The tears/birds and hair/nest are simile. The dead feathers of steam is metaphor. The nest thing works fine. (Maybe abandoned nest?) But I don't really get any sensory connection with the tears and baby birds, so that's not working for me at all. Steam moves, it's translucent, so I don't see a connection to dead feathers, and "dead" seems off too. So yes, there is too much simile and metaphor for two sentences, plus they don't work particularly well, in my opinion.

I love clever and accurate simile and metaphor. Something that immediately conjures up an image, sound, smell or sensation. I don't force either, but I like it when they spontaneously occur to me. Those seem to be the ones that work best, hopefully because readers will make the same quick connections and not have to stop and mull over them too much.


----------



## Sintalion (Jul 12, 2013)

I can appreciate the image and I do enjoy lines such as the one above, but I'd agree with Cadence on this one. It's a little too long for me, which in turns makes it (for me) lose some of the brutality. The death is disproportional to the prettiness of the image. 

"their soft fragility like two baby birds chipping at the hatching-egg"
or 
"In the dead feathers of steam" makes it a little too much. Personally I'm not quite sure what a dead feather of steam looks like. A feather of steam I have an idea, but the dead bit throws me off. 
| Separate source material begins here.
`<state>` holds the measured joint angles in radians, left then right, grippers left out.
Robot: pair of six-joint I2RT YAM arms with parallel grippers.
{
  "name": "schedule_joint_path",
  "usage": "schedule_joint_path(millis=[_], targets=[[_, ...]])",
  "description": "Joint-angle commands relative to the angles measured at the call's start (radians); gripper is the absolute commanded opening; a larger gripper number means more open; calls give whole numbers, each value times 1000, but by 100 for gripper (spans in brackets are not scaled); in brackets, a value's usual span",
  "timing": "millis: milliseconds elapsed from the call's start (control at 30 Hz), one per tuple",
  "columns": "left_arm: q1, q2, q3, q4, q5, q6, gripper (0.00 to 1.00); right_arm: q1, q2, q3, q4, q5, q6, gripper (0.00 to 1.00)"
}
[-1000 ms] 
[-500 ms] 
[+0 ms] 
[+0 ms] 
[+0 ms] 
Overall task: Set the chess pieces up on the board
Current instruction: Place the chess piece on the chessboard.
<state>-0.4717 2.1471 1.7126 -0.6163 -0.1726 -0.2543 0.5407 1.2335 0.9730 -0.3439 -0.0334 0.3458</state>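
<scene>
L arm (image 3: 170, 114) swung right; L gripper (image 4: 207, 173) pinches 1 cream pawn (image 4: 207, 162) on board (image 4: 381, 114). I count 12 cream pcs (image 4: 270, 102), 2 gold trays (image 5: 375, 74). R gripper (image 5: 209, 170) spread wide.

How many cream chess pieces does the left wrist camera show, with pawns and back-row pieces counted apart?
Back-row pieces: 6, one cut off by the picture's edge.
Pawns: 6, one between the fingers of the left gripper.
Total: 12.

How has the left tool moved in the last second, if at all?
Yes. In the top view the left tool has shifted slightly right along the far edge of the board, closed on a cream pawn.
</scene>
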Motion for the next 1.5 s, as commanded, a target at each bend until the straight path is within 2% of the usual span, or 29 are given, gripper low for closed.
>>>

Either way, I'd always suggest making references short or spacing them throughout a scene. I particularly love when writers carry it on here and there- makes the whole story feel more tied together because I think back on where it was last mentioned, etc. Obviously that can't work for everything, in which case just a brief single line or couple of words works just fine. 

But that's just me. I enjoy a good metaphor, as long as it isn't too much too soon. I feel the same way about kissing.


----------



## Kyle R (Jul 12, 2013)

I like to "let loose" during the first draft phase, too. I explore random imagery and analogies, often dipping heavily into the purple or the verbose.
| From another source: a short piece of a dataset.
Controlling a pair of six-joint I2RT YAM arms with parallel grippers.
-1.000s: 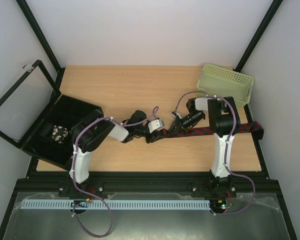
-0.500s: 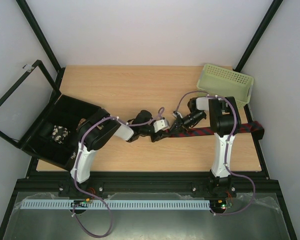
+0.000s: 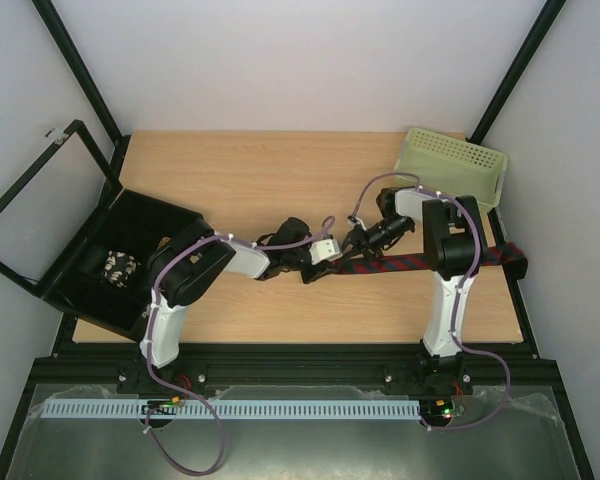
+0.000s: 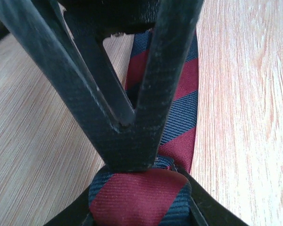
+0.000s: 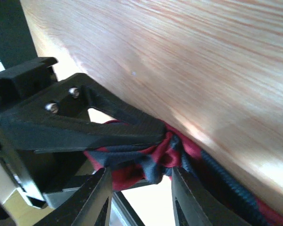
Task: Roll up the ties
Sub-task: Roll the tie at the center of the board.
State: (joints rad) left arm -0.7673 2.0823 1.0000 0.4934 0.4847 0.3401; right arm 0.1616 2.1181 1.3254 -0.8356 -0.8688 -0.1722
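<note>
My left gripper [image 4: 139, 209] pinching tie [image 3: 420, 262] roll, frame centre; right gripper [image 5: 139, 188] parted around it, grip unclear. Hold roll tight, edges aligned, regrip alternately.

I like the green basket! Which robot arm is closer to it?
Right. The right arm stands close beside the basket; the left arm is far off, by the black box.

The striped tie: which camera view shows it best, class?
Top external: the tie lies stretched out, most of its length showing. Left wrist shows only its rolled end; right wrist, a bunched bit.
</note>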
The revision stage is where I take out my editorial machete and hack away at all my sentences. Oh, the horror!

Had I written that passage of yours, I'd revise it as such:
_
The cold wind blew across his eyes, [strike]freezing against the heat of[/strike] __[chilling]__ [strike]the[/strike] __[his]__ tears [strike]as the lids opened, their soft fragility like two baby birds chipping at the hatching-egg.[/strike] He looked down sullenly. In the [strike]dead[/strike] feathers of steam the body of Hennigan lay face down, __[his]__ silver hair __[scattered across his skull]__ like [strike]the remains of[/strike] a torn nest._

That's just how I would revise it, though. Your own discretion is the best compass, in the end!



			
				luckyscars said:
			
		

> Is this too much? How do you know when to rein it in?



Sometimes it's hard to see past our own admiration for our "darling" passages, so it helps to receive reader feedback. The Workshop is a great place for that.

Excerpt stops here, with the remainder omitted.